**Provided data**

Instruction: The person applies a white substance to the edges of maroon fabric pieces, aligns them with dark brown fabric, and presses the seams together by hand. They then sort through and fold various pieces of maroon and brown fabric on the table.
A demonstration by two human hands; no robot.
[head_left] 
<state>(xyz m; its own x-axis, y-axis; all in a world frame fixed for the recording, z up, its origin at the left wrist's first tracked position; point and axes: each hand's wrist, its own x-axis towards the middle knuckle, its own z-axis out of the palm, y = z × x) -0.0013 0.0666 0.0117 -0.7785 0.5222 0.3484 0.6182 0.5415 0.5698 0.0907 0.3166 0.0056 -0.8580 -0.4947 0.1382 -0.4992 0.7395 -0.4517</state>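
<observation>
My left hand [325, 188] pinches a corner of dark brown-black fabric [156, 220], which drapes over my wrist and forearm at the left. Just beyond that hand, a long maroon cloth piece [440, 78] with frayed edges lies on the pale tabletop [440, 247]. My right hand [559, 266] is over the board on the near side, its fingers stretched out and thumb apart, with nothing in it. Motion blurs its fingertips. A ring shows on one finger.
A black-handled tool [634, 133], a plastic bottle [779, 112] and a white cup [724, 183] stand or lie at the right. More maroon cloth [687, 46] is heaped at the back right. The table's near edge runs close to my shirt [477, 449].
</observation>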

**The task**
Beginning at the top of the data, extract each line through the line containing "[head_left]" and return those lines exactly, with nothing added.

**Solution for this task**
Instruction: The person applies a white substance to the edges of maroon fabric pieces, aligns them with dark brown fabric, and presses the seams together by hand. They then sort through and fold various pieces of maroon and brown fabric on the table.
A demonstration by two human hands; no robot.
[head_left] 

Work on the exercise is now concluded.